I think the gmat is always about insight and not about arithemetic
.
Question: Is r>8%? If r can be 8 percent or greater, the statement will be insufficient.

Stmt 2) Overall interest earned over two years, is greater than 15% (If you read this far down, you know what I am talking about)
Lets say the interest was 8%, then overall compound interest earned over two years will be greater than 16% and so greater than 15%
It goes without saying that if the interest rate was greater than 8%, then the amount of interest earned over two years, will still be greater than 15%.

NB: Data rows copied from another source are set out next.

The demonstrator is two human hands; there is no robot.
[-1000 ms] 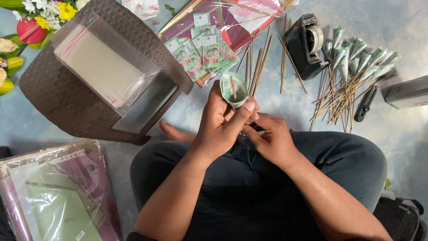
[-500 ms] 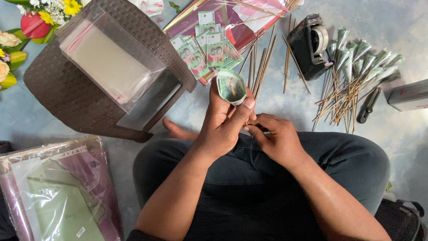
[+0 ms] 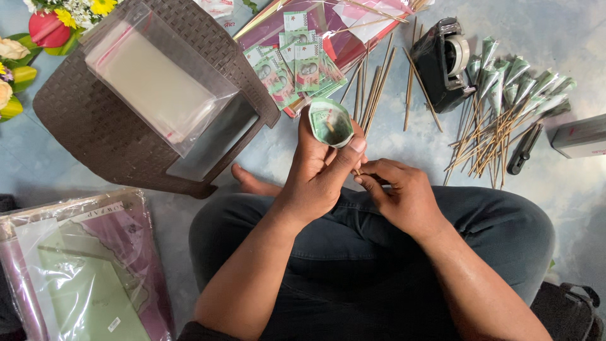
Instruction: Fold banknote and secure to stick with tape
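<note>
My left hand [image 3: 319, 170] holds a green banknote rolled into a cone [image 3: 331, 123], its open mouth facing up, with a thin wooden stick inside it. My right hand [image 3: 401, 192] sits just to the right and pinches the lower end of that stick below the cone. Both hands rest above my crossed legs in dark trousers. A fan of loose green banknotes [image 3: 293, 66] lies on the floor just beyond the cone.
Bare wooden sticks [image 3: 372, 85] lie beyond my hands. A pile of finished cones on sticks [image 3: 505, 104] lies at right, next to a black tape dispenser [image 3: 445, 63]. A brown woven tray [image 3: 126, 136] with clear plastic bags sits at left; wrapping sheets [image 3: 76, 271] lie lower left.
The hands and cone have stayed nearly in place; the left thumb has shifted on the cone's rim and the view has drifted slightly.
</note>
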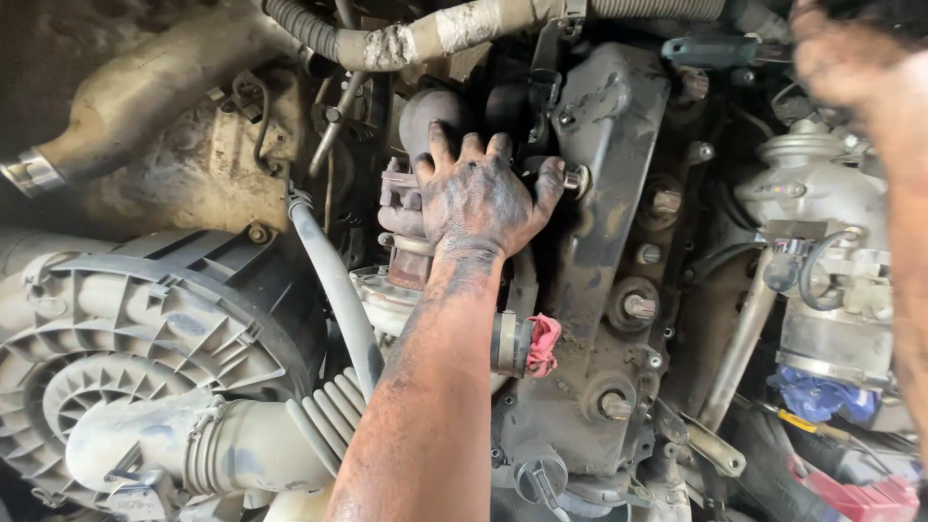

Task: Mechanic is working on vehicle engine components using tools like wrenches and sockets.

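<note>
Blurred and huge at the right edge, my right hand (839,53) hangs close to the lens up in the top corner, its forearm running down the frame; it's too smeared for me to tell how open it is or whether it has anything in it.

Centre frame now: my left hand (480,196), black with grease, is spread wide and pressed flat into the engine bay, forearm coming up from the bottom edge. Four fingers reach up against a dark rounded housing (432,111), and the thumb stretches right, touching a small metal bolt head (576,179) on the edge of the grimy valve cover (599,222). Nothing is gripped; the palm just rests over the parts beneath it.

That cover runs top to bottom just right of my wrist, with several bolts down its length. A red rag (543,344) is stuffed into an open pipe end just beside my forearm. On the left I see the grey ribbed air filter housing (126,338) with its corrugated intake duct (242,445), and a pale hose (333,290) curving down between them and my arm. Up top, a wrapped cable loom (435,34) crosses the bay. Far right sits a light metal distributor (822,193), with a blue rag (817,396) tucked beneath it.
</note>
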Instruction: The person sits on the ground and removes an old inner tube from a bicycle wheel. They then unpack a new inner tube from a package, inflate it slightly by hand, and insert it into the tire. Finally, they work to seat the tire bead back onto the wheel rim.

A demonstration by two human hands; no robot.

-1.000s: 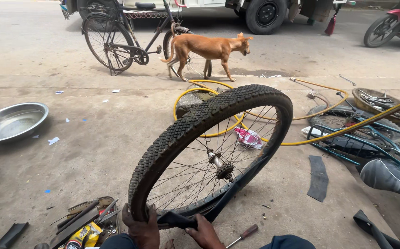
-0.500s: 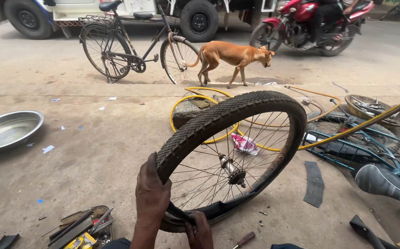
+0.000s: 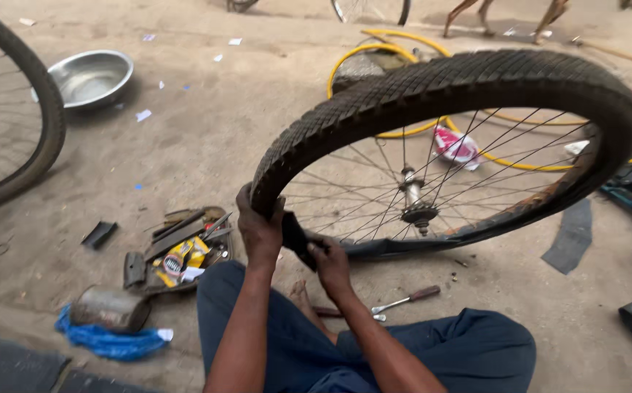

It took me 1:30 seconds to see this, and another 40 seconds to type this entire post because I was not satisfied with the explanations given
.No messy calculations or nail biting necessary.

ah... for S2, I approached it from the other angle and had to take the square root of 1.15. I got stuck there and time was running out, so I took a guess. It's much easier to multiply 1.08 by 1.08 than to take the square root of 1.15.

Thanks!

statement 1) I=$210, n=2
Putting this in the equation given in the question, we will be able to find the value of r and thereby be able to answer the question. Suffiicient.

Statement 2) Using Binomial theorem, we can infer \((1+r/100)^2 > 1.15\) as \((1+2r/100) > 1.15\).
On solving this relation we will get, r>7.5.
But since its not given that r is an integer then r can be 7.51, 7.6,9, 11 etc. Hence insufficient.

+1A
_________________

Prepositional Phrases Clarified|Elimination of BEING| Absolute Phrases Clarified
Rules For Posting
www.Univ-Scholarships.com

The total interest is given as I=1,000[(1+r/100)^n - 1].

From F.S 1 we have that I = 210. Thus, we have a quadratic equation and we know that it can be solved leading to a fixed value for r. Sufficient.Also, one can notice that an interest of 210$ is obtained when r=10% and this is greater than 8%. Sufficient.

From F.S 2, we know that n=2. And the Interest earned would be greater than 150.Thus, I=1,000[(1+r/100)^2 - 1] = \(1000[r/100*(2+\frac{r}{100})]\). We know for r=8% we have this equal to 2.08*80 = 166.4 which is anyways greater than 150. Now, for r=7%, the expression equals 2.07*70 = 144.9. Thus, for a value between 7 and 8 , this value will change and become more than 150. Thus we wouldn't know for sure if r>8 or not. Insufficient.

A.
_________________

All that is equal and not-Deep Dive In-equality

Hit and Trial for Integral Solutions

hi all , why not D?
From first statement, one can answer that interest rate is greater than 8%
From second second statement, one can answer that interest rate is less than 8%

So, either statement can be used to answer the question. Am I missing any thing? Please reply.

Bunuel,

As this is a quadratic equation , how did you concluded that we will get one value after solving this equation?
_________________

YOU CAN, IF YOU THINK YOU CAN

Solving this quadratic is a little time consuming though we will see how to do in a minute. But you don't really need to solve it to figure out that you will have only one solution.

\(2100=r(200+r)\)
\(r^2 + 200r - 2100 = 0\)

In a quadratic, \(ax^2 + bx + c = 0\), sum of the roots = -b/a and product of the roots = c/a
Notice that the product of the roots (-2100) is negative. This means one root is positive and the other is negative. So we will have only one acceptable solution (the positive one)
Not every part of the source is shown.